| Your objective |
Give back one number only: how many lines in the material below contain "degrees".
(Beginning of Data for review)
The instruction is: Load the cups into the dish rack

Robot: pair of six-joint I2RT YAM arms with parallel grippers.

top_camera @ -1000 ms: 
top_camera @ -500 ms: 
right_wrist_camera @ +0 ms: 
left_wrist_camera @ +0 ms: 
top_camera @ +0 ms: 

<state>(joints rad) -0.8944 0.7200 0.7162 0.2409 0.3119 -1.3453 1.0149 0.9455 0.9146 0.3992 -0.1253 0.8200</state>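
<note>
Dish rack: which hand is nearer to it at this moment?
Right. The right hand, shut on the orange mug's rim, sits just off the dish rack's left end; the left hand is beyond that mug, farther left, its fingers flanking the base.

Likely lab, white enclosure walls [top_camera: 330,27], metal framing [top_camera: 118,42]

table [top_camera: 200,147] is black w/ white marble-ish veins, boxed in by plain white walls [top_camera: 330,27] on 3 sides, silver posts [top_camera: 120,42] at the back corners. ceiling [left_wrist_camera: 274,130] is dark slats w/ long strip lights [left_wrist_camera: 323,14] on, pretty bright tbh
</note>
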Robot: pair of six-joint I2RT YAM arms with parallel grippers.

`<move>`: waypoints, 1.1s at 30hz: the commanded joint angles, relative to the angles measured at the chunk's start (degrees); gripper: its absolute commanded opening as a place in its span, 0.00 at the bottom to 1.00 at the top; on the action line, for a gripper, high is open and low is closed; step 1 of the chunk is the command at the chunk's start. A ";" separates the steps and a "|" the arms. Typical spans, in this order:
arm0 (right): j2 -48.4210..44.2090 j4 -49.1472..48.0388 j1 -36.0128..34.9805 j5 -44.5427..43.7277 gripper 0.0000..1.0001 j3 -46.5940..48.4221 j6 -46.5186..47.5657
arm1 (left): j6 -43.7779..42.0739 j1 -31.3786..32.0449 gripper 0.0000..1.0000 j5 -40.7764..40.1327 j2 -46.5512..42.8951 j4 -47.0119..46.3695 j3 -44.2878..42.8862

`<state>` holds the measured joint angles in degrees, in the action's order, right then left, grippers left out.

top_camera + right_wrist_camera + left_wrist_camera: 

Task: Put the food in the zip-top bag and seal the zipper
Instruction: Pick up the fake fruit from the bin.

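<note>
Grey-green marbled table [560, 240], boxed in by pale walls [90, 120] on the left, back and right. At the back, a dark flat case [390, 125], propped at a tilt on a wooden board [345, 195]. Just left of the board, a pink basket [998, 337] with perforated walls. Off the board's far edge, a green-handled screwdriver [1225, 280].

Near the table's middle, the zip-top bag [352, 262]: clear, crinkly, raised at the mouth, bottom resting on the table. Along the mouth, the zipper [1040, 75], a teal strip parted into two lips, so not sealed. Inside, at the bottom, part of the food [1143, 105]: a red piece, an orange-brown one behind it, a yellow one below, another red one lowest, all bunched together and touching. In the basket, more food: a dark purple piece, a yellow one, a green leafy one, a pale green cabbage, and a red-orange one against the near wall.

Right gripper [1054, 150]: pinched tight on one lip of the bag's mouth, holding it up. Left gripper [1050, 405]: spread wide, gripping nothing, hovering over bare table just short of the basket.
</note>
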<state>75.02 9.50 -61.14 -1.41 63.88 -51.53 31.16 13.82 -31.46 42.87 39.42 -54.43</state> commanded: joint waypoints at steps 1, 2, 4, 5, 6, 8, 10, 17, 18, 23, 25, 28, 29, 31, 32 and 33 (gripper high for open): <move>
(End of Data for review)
| Exercise response |
2